On a trip to Ireland this weekend, it's clear that the euro seems to have taken over more or less completely. Shops, buses and bars no longer specify the price as euro - they just say, "3.75", or whatever, and it's assumed to be euro. The pound sign is almost nowhere to be seen, replaced by the euro sign (though they are confusingly alike).
The coins themselves seem to take a bit of getting used to. The 1, 2 and 5 and the 10, 20 and 50 are too similar to be told apart quickly, and it's very easy to confuse the 1 and 2 euro coins. Perhaps it gets easier with practice. Meanwhile, even at Dublin Airport, all the euros I found were Irish ones. But my mother, who was in Paris for the weekend, reports getting Dutch, Spanish and Finnish euro coins as well as French ones in her change. "It was great," she added, "to be able to go out and just spend the money in our pockets".
Meanwhile, watching an episode of children's sitcom Custer's Last Stand-up (about a teenage comedian) I noticed, puzzlingly, that although the script referred to euro, the notes held up were the old Irish notes. It took a while to realise that the episode must have been filmed before Christmas when the notes were not yet available.
After five weeks of using the euro, I have to confess that they are still a mystery to me. The coins are not becoming more familiar with use, I never seem to have any 50 cent pieces (the coin needed to unlock a shopping cart) and the stores really don't like bills larger than a fifty.

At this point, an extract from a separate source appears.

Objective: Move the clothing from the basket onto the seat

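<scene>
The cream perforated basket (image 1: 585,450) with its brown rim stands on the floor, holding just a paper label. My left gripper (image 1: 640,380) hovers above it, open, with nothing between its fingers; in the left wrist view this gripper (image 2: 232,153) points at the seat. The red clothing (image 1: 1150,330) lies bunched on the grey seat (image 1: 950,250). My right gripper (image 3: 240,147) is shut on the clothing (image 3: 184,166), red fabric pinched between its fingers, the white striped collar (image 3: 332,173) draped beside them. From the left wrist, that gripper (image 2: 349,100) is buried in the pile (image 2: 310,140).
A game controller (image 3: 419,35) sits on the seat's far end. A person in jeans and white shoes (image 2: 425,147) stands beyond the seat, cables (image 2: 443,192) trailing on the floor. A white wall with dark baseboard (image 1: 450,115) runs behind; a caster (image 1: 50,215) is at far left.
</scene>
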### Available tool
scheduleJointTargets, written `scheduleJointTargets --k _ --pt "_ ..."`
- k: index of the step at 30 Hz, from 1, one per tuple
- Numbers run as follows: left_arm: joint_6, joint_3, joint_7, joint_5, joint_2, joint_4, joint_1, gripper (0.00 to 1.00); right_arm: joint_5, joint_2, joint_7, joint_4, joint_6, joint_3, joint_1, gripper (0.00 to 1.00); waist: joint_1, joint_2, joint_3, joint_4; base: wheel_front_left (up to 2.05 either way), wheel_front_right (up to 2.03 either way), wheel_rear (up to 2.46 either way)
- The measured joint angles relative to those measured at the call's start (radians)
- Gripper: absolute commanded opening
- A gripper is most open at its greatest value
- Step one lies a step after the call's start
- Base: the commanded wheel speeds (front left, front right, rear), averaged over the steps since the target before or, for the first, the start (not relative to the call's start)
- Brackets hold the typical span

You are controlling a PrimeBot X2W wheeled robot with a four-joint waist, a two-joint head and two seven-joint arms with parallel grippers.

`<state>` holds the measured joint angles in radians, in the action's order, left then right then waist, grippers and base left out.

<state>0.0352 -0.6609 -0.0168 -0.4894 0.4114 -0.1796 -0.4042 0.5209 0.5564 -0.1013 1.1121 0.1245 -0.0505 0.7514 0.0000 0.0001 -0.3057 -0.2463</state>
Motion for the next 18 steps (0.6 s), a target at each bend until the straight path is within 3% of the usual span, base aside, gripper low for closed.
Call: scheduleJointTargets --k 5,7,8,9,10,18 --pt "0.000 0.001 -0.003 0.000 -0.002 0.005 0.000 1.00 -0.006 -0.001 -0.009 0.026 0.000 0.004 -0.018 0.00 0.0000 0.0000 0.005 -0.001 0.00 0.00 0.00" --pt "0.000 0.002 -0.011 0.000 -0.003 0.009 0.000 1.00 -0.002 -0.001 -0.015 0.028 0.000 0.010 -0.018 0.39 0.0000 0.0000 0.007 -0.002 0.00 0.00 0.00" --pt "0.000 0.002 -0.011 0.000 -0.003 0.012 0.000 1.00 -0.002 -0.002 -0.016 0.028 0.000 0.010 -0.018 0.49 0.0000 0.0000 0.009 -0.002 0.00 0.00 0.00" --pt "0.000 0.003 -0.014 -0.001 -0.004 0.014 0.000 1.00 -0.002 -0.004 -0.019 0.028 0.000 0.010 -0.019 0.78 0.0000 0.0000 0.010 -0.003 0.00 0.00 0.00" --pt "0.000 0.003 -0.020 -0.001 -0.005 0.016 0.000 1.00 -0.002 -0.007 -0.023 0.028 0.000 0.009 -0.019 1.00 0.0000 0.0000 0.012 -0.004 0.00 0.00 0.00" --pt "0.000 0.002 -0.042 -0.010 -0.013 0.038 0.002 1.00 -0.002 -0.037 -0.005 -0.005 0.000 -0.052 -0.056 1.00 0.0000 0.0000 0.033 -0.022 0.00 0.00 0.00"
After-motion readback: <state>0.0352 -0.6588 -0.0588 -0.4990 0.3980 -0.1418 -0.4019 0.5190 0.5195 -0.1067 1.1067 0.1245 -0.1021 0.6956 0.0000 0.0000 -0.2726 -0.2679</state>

I don't seem to be alone in this. We went to buy a new table and chairs yesterday. When it came time to present us with our bill, the salesman scribbled wildly on a sheet of paper for a few minutes, then muttering deprecations against the euro finally pulled out a pocket calculator to add up the bill.
The ferry ride home was 1.88 euro. The driver of the car told the ticket seller to keep the change, it was only a nuisance. Which seems to sum up the general feeling about the copper-colored coins very well.